= United States Senate Judiciary Subcommittee on Federal Courts, Oversight, Agency Action and Federal Rights =

The Senate Judiciary Subcommittee on Federal Courts, Oversight, Agency Action and Federal Rights is one of seven subcommittees within the United States Senate Committee on the Judiciary. It was created at the beginning of the 113th Congress.
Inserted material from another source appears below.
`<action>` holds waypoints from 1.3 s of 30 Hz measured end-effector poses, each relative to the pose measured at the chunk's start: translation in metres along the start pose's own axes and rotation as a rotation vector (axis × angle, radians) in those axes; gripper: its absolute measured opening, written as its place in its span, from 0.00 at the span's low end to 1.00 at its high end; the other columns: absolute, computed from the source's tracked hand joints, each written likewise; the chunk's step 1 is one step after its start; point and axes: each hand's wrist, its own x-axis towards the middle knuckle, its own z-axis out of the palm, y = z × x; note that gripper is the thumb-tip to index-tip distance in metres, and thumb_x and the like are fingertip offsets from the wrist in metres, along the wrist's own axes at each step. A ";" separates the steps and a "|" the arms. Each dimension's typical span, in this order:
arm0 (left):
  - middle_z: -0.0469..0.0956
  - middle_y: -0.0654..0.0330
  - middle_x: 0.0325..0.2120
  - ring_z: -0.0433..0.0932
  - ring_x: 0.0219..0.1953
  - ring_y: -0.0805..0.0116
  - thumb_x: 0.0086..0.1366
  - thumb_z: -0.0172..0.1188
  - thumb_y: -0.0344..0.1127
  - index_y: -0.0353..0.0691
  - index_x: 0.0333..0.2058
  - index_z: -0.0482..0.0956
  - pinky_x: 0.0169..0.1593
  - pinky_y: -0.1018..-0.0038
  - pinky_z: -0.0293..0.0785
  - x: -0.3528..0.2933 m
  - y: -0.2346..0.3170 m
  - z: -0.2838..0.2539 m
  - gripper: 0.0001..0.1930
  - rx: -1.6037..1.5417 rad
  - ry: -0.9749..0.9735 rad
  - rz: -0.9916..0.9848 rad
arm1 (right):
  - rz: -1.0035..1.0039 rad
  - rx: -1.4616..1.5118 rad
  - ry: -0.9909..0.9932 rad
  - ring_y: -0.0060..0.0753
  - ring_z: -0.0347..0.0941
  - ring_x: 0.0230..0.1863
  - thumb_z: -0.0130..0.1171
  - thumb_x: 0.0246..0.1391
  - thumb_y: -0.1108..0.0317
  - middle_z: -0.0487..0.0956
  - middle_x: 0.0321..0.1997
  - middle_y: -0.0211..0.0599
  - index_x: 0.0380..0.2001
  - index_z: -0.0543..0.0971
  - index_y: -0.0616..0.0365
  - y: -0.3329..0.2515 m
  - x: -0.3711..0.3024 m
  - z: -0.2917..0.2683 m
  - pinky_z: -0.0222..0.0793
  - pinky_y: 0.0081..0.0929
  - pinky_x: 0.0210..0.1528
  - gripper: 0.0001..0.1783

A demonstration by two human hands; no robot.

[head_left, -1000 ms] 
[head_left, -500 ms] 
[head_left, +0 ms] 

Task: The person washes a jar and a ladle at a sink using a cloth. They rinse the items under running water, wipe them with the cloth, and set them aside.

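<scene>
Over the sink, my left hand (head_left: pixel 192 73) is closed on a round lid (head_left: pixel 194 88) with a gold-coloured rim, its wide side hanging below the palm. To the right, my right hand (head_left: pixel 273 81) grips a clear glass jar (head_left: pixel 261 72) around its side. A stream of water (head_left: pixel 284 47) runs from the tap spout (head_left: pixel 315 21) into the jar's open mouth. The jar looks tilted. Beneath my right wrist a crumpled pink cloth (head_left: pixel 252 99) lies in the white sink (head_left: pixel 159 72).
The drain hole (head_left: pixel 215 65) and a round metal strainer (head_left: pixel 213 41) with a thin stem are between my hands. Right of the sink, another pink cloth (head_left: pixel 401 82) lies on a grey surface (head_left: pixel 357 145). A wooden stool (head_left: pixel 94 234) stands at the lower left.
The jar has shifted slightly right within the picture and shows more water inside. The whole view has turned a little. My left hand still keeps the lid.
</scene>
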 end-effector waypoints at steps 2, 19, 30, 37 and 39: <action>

It was previously known as the Subcommittee on Oversight, Agency Action, Federal Rights and Federal Courts

==Jurisdiction==
(1) Federal court jurisdiction, administration and management; (2) Rules of evidence and procedure; (3) Creation of new courts and judgeships; (4) Bankruptcy; (5) Legal reform and liability issues; (6) Local courts in territories and possessions; (7) Administrative practices and procedures including agency rulemaking and adjudication; (8) Judicial review of agency action; (9) Third party enforcement of federal rights; (10) Oversight of the Department of Justice grant programs, as well as government waste and abuse; (11) private relief bills other than immigration; and (12) Oversight of the Foreign Claims Settlement Act.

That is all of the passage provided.